» **What to produce**:
Copying nothing before it, reproduce the line that holds "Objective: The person" and every line after it in the data, exactly.

» **Data section**:
===

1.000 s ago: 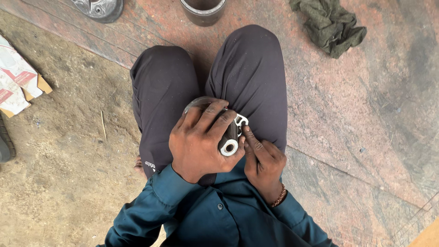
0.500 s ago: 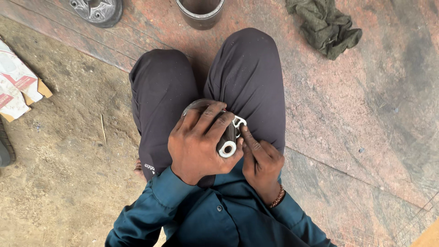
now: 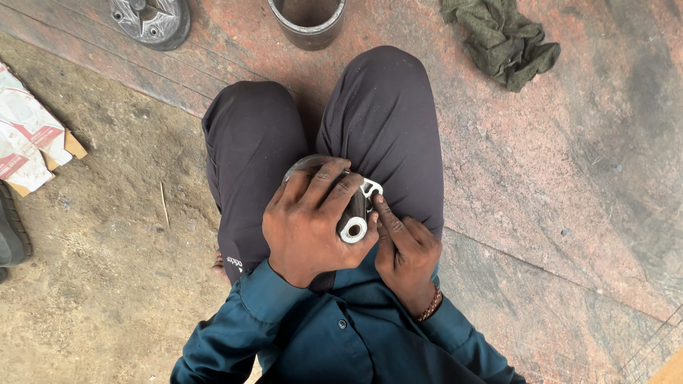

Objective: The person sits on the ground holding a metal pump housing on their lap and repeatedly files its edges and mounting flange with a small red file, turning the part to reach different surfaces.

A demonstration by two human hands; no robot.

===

» **Finished task**:
Objective: The person sits on the ground holding a metal pump housing on their lap and repeatedly files its edges and mounting flange with a small red file, turning the part to reach different surfaces.

A demonstration by two human hands; no robot.

The given output is complete.